The problem: Copy out all of the material. Every line must match the original.

Source data:

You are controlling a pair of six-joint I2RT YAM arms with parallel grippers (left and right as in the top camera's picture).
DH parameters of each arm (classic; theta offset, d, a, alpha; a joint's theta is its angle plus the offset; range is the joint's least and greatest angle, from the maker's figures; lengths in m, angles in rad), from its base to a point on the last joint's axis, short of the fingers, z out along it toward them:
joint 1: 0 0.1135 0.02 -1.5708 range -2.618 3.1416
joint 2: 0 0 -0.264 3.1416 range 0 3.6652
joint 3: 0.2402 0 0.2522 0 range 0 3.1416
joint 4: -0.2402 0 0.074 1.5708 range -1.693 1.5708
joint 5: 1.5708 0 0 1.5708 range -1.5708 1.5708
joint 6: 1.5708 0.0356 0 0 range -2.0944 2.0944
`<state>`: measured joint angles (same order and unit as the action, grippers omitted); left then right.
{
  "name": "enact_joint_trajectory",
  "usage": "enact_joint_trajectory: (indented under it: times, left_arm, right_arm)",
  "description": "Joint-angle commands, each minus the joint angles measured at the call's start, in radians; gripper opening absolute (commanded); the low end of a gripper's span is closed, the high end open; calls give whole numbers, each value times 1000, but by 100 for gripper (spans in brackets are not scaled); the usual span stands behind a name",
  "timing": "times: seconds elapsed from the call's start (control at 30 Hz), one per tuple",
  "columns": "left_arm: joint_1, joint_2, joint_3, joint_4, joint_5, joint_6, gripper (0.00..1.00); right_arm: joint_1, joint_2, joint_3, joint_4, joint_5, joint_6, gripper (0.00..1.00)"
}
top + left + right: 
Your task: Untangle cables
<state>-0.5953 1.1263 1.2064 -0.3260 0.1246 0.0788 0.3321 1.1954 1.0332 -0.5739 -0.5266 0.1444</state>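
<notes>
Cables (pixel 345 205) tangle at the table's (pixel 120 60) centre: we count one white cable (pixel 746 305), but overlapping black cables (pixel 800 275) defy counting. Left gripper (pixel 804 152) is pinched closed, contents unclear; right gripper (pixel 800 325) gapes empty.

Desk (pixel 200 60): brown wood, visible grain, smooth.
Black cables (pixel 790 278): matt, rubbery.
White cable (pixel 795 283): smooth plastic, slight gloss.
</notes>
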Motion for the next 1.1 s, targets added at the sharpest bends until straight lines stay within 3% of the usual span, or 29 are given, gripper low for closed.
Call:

Result of this task:
You are controlling a pair of six-joint I2RT YAM arms with parallel grippers (left and right as in the top camera's picture).
DH parameters of each arm (classic; theta offset, d, a, alpha; a joint's theta is its angle plus the offset; range is the joint's least and greatest angle, from the maker's figures; lengths in m, angles in rad), from its base to a point on the last joint's axis, short of the fingers, z out along it toward them:
joint 1: 0 0.1135 0.02 -1.5708 range -2.618 3.1416
joint 2: 0 0 -0.264 3.1416 range 0 3.6652
joint 3: 0.2402 0 0.2522 0 range 0 3.1416
joint 4: -0.2402 0 0.074 1.5708 range -1.693 1.5708
joint 5: 1.5708 0 0 1.5708 range -1.5708 1.5708
joint 6: 1.5708 0.0356 0 0 range -2.0944 2.0944
`<state>`: measured joint angles (same order and unit as the action, grippers omitted); left then right.
{
  "name": "enact_joint_trajectory",
  "usage": "enact_joint_trajectory: (indented under it: times, left_arm, right_arm)",
  "description": "Joint-angle commands, each minus the joint angles measured at the call's start, in radians; gripper opening absolute (commanded); the low end of a gripper's span is closed, the high end open; calls give whole numbers, each value times 1000, but by 100 for gripper (spans in brackets are not scaled); the usual span stands behind a name",
  "timing": "times: seconds elapsed from the call's start (control at 30 Hz), one per tuple",
  "columns": "left_arm: joint_1, joint_2, joint_3, joint_4, joint_5, joint_6, gripper (0.00..1.00); right_arm: joint_1, joint_2, joint_3, joint_4, joint_5, joint_6, gripper (0.00..1.00)"
}
top + left + right: 
Your task: Untangle cables
<state>-0.5953 1.1263 1.2064 -0.3260 0.1246 0.0788 0.3321 1.1954 1.0332 -0.5739 -0.5266 0.1444</state>
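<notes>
Cables (pixel 345 205) tangle at the table's (pixel 120 60) centre: we count one white cable (pixel 746 305), but overlapping black cables (pixel 800 275) defy counting. Left gripper (pixel 804 152) is pinched closed, contents unclear; right gripper (pixel 800 325) gapes empty.

Desk (pixel 200 60): brown wood, visible grain, smooth.
Black cables (pixel 790 278): matt, rubbery.
White cable (pixel 795 283): smooth plastic, slight gloss.
</notes>
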Motion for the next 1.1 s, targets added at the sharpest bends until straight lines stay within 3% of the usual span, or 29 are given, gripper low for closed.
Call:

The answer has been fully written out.